The healthcare industry needs to accept that it is on them to anticipate these threats, and to adequately prepare for them.
1. Employ Stronger Authentication
We recommend using multi-factor authentication, or even token-based authentication. This is particularly important for reducing vulnerabilities that exist with remote access.
2. Utilize Better Encryption
While stronger encryption is an important way to safeguard data, it’s only effective when paired with careful key management. The devil is in the details and the execution of stringent key management is necessary or the encryption becomes useless.
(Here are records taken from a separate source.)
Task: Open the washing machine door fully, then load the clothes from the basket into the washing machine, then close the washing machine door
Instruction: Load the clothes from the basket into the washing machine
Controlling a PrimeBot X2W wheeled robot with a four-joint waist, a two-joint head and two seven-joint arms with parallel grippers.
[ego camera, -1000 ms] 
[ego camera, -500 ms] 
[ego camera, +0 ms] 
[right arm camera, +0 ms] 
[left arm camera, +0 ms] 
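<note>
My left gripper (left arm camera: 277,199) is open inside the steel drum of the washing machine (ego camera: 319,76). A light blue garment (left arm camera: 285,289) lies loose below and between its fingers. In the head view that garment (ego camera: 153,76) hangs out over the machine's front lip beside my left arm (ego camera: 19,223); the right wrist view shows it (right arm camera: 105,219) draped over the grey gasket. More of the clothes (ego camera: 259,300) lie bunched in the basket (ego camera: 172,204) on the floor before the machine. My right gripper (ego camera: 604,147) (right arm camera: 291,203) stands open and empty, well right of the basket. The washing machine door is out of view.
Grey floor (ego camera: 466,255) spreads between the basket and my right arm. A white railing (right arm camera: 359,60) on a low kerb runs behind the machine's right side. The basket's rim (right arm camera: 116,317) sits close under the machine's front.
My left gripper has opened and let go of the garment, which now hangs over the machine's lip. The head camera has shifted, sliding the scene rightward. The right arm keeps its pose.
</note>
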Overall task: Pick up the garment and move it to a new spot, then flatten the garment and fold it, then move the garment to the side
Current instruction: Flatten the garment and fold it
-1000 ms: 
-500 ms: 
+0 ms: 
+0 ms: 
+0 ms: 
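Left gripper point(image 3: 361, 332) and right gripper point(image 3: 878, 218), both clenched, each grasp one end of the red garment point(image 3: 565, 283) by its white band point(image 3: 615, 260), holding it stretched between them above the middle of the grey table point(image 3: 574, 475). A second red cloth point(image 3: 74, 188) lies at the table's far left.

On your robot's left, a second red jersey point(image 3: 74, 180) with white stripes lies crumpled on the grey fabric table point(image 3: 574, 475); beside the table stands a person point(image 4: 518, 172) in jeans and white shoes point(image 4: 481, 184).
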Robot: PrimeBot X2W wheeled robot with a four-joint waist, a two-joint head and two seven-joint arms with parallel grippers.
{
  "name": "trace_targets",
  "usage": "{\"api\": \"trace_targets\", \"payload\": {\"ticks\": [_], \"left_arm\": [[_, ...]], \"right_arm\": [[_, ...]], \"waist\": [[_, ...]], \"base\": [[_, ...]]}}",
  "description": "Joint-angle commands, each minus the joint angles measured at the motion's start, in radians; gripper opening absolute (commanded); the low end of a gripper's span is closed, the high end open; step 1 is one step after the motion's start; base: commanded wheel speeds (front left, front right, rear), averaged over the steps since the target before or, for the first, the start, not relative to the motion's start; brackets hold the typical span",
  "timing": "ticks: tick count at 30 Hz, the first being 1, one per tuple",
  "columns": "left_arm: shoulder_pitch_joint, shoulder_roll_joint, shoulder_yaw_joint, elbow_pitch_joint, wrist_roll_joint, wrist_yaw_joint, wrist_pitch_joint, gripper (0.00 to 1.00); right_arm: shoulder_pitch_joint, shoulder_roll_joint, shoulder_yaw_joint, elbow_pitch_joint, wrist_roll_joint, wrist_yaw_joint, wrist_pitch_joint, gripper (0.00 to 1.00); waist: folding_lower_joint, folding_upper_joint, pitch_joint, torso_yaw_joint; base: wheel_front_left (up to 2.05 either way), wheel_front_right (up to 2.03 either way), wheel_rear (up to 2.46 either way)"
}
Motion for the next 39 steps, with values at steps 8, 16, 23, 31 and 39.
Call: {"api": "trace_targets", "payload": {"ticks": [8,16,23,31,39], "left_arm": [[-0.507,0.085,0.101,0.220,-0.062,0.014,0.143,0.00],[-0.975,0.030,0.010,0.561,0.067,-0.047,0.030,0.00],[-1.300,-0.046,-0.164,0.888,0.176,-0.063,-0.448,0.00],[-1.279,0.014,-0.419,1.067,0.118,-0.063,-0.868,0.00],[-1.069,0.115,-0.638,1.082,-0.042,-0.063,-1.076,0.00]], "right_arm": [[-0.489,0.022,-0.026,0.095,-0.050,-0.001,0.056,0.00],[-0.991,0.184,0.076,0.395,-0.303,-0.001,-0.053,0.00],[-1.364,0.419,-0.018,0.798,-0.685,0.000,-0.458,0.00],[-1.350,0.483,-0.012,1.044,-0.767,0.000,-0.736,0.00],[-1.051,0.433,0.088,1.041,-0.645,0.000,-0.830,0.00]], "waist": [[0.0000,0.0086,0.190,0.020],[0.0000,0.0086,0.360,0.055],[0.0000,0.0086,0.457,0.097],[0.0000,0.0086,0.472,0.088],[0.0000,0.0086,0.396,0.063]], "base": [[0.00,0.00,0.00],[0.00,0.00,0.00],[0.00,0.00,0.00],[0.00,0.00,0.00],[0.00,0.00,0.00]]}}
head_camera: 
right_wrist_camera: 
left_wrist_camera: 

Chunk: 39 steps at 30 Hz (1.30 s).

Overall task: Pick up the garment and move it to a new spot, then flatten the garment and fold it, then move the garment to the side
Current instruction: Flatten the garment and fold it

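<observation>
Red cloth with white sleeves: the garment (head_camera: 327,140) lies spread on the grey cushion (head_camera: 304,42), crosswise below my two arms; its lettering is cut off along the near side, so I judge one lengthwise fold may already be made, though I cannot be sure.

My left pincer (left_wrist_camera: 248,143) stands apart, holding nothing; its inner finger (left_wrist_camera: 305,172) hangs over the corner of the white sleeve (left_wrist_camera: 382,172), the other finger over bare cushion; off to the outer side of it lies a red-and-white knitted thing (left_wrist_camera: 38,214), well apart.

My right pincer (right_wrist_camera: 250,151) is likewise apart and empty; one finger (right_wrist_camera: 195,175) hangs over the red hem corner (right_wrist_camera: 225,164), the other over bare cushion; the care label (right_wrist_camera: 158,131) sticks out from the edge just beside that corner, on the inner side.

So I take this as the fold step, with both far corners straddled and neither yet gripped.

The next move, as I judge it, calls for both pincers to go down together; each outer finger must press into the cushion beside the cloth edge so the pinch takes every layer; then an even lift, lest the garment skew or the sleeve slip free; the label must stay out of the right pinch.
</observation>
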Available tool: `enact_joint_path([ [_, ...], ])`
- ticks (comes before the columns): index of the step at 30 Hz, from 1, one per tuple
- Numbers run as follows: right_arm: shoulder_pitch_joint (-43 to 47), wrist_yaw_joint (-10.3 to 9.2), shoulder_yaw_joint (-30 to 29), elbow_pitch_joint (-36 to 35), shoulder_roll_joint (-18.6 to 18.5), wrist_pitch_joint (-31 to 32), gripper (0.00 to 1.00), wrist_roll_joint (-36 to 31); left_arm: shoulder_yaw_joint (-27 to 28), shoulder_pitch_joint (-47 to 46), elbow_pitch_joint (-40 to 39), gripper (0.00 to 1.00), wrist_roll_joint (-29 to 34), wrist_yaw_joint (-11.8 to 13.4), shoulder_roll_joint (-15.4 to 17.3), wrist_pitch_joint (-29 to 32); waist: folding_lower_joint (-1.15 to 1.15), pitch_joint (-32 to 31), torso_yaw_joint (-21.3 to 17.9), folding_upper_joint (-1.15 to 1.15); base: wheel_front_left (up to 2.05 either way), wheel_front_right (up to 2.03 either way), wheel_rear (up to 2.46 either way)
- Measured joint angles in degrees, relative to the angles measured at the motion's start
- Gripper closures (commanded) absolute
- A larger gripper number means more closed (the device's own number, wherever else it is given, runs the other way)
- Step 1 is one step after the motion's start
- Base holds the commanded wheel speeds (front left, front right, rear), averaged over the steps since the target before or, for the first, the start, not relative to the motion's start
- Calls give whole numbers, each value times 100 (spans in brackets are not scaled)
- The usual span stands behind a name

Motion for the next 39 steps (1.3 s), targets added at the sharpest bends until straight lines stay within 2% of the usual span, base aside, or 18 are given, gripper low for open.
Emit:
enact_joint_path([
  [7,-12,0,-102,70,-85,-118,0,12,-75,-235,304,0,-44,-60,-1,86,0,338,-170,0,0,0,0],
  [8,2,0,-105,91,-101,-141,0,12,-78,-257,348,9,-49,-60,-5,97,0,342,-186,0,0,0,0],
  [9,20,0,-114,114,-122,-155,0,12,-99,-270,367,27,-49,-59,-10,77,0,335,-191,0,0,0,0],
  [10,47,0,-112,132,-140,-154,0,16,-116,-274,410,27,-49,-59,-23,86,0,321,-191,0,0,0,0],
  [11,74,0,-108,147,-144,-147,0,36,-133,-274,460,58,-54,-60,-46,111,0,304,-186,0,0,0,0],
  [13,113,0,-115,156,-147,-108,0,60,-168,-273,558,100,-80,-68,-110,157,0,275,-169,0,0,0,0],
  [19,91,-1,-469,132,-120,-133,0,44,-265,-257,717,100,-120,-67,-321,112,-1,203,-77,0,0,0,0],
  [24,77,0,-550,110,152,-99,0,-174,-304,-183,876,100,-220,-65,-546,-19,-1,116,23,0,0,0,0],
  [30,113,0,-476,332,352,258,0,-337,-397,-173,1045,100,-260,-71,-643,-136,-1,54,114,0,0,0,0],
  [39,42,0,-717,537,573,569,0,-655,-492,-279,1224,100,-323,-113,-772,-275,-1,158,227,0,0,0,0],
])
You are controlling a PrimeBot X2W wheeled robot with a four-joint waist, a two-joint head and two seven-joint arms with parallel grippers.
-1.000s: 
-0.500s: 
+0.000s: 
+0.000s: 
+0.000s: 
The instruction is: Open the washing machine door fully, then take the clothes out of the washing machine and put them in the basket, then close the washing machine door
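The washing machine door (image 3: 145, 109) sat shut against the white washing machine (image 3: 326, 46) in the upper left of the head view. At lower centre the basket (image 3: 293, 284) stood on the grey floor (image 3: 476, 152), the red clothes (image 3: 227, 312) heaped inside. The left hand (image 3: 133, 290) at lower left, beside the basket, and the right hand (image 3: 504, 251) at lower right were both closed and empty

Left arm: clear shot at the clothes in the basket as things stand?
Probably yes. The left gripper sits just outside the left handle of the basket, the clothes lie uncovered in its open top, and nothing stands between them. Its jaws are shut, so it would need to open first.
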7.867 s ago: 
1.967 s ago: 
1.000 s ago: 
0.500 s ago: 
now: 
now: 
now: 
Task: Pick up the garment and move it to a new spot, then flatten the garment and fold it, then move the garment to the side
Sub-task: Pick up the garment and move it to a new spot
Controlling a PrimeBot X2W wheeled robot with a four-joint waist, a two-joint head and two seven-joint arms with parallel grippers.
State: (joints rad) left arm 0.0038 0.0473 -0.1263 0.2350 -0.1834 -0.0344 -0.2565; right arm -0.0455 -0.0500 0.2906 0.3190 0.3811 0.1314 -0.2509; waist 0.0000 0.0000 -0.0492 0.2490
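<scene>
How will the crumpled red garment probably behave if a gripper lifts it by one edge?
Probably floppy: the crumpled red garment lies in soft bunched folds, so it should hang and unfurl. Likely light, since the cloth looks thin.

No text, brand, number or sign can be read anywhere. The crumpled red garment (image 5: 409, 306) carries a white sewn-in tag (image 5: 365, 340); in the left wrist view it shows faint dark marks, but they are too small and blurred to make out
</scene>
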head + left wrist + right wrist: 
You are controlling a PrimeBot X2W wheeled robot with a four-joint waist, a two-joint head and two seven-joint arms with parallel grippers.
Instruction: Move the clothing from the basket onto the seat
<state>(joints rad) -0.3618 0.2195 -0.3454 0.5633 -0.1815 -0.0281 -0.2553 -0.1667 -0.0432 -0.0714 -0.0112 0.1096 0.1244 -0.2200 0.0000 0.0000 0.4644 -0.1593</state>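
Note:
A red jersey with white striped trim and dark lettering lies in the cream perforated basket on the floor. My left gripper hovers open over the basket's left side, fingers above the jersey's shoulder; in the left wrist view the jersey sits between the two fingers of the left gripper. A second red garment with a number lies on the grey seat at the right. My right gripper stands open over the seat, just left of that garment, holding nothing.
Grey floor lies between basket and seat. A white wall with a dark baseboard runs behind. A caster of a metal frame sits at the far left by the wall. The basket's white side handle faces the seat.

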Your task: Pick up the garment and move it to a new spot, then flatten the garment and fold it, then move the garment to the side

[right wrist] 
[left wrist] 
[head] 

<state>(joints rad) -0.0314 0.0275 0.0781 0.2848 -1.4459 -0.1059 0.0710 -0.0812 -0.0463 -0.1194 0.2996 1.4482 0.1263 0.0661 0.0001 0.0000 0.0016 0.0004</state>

3. Improve Anti-Phishing Controls
Companies need to do a better job of training employees how to spot phishing attempts. This is the easiest entry point for thieves. It is well worth the time to implement training programs. The most effective method utilizes programs that are set up internally to mimic phishing attacks. This has been shown to be very effective at raising awareness of how to spot phishing attacks and train employees on how to avoid them.
4. Enact Network Segmentation
This is another method companies can use to silo more sensitive data behind more stringent security controls in conjunction with multi-factor authentication.
5. Add Monitoring Systems
By implementing monitoring systems you are able to more quickly detect and respond to attacks. Faster MTTD (Mean Time to Detect) translates into faster MTTR (Mean Time to Respond) and allows you to isolate and minimize the damage.